Two weeks later he reported that his "speech was a bit slower, needs to think to put words together where they would normally fall into place. Everything is a hassle. Continual headache since."
At this second visit I gave him an injection of vitamin B 12.
A few days later he "feels better in himself - from the day after the injection." On examination he was tender in his epigastrium (mid-line of upper abdomen.)
The vitamin B 12 was not continued and seven years later in 1995 when he had shoulder pain from calcific tendonitis of his rotator cuff, his blood showed lowish B 12 (185.) he had more injections and after the first felt "lighter and brighter - much better generally" and after three days his shoulder was improving.

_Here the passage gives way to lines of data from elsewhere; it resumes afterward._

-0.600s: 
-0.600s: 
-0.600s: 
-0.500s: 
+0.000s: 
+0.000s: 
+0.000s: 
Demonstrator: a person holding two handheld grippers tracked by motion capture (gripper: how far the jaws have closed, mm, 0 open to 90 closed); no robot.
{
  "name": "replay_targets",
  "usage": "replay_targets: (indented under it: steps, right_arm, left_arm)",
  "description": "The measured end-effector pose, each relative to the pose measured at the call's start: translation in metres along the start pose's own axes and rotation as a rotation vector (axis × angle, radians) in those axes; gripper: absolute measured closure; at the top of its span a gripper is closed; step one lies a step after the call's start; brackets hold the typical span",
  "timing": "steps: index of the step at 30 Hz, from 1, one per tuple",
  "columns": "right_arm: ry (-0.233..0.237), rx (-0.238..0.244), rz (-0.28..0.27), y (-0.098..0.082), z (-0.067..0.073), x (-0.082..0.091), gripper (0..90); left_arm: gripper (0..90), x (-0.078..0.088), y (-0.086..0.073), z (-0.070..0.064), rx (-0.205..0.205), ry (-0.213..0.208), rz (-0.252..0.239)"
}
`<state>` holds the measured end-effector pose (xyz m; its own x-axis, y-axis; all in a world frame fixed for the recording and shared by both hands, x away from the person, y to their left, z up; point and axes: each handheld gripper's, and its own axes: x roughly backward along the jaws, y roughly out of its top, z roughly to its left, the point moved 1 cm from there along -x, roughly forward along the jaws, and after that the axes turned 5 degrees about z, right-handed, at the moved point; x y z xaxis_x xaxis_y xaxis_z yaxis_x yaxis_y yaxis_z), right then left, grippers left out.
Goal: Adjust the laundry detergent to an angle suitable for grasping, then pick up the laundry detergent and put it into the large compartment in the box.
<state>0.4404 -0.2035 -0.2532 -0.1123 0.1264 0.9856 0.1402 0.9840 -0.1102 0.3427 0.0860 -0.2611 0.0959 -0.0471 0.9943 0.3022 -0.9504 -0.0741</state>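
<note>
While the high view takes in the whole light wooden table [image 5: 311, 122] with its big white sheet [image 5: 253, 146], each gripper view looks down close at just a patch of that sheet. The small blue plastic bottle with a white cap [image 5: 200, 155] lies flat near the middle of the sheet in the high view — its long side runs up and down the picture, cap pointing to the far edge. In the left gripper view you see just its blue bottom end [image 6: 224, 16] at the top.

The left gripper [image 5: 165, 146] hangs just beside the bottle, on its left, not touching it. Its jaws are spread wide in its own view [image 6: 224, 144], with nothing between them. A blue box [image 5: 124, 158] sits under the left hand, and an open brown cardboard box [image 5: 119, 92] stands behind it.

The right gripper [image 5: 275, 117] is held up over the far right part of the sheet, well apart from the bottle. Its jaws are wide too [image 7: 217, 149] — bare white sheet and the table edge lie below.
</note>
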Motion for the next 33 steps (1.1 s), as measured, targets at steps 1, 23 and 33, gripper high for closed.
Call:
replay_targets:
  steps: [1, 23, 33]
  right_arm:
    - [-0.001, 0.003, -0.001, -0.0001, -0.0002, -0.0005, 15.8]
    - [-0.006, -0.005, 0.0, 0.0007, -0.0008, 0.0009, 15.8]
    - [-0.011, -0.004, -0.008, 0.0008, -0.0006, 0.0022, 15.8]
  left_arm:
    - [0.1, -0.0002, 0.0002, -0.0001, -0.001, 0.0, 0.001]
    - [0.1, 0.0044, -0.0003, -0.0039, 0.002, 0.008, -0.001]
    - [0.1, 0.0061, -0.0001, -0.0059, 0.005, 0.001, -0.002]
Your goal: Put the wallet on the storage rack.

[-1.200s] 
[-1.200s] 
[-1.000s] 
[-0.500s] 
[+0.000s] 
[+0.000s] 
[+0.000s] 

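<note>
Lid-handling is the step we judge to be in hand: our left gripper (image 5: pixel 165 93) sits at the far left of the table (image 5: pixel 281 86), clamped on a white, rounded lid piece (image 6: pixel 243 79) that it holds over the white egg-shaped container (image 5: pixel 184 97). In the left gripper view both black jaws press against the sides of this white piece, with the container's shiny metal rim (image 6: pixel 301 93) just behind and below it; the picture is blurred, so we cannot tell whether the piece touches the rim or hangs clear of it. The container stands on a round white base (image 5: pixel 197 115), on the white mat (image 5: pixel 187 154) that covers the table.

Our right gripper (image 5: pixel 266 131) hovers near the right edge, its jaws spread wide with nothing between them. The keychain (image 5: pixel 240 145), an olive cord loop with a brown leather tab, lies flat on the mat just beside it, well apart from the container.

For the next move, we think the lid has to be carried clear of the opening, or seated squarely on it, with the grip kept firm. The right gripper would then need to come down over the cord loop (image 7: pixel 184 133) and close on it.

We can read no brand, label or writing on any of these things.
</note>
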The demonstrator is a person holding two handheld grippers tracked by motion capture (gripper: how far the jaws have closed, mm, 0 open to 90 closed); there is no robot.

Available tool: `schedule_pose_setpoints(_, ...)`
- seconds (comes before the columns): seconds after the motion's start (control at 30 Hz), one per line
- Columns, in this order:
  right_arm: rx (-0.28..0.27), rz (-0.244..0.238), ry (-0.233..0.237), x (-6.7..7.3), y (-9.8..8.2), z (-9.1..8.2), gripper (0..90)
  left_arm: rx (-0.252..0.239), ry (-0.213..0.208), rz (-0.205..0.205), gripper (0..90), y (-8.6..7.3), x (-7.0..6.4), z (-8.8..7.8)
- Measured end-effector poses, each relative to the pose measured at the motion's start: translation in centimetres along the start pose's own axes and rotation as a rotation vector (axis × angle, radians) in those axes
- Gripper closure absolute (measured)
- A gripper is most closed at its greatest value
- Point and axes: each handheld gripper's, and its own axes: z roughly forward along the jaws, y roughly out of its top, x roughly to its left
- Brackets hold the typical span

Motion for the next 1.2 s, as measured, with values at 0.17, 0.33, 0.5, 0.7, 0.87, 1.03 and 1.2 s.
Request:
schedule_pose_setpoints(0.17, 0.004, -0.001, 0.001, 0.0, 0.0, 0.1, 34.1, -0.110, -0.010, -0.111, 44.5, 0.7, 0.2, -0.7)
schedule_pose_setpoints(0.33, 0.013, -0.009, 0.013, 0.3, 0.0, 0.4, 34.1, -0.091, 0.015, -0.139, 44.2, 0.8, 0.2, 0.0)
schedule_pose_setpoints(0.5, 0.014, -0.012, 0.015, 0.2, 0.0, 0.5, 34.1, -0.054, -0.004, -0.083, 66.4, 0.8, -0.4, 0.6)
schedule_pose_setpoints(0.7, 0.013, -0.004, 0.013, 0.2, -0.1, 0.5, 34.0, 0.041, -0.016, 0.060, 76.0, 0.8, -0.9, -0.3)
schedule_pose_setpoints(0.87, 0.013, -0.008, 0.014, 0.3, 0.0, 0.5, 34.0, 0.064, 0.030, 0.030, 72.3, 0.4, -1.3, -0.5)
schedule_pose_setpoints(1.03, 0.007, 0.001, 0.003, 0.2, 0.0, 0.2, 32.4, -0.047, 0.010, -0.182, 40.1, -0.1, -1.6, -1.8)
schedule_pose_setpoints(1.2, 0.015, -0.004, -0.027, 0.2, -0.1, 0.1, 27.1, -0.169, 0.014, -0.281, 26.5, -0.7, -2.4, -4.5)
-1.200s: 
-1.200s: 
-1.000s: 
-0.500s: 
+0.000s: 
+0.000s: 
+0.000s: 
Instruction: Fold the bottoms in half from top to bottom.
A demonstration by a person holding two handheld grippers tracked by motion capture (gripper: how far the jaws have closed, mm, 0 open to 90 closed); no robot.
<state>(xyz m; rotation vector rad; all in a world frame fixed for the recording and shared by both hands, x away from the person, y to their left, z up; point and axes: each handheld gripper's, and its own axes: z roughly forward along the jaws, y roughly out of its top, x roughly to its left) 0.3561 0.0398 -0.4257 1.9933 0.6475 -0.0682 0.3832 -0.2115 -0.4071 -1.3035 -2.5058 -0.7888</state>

"It is now widely recognized that B vitamin therapy reduces tHcy levels, which leads to a reduced risk of stroke. Several studies and meta-analyses, including the HOPE-2 trial, the French SuFolOM3 trial, a subgroup analysis of the Vitamin Intervention for Stroke Prevention trial that excluded patients with renal failure, and a subgroup analysis of the VITATOPS trial that excluded patients on antiplatelet therapy, all showed a reduced risk of stroke."
"Multiple pulmonary emboli are demonstrated. The largest is seen both lower lobe pulmonary arteries with suggestion of filling defect also seen in the main right pulmonary artery as well as in the right upper lobe pulmonary artery."Not great grammar but very serious. Blood clots from a leg vein had floated up to their lung. The person nearly died and was left disabled.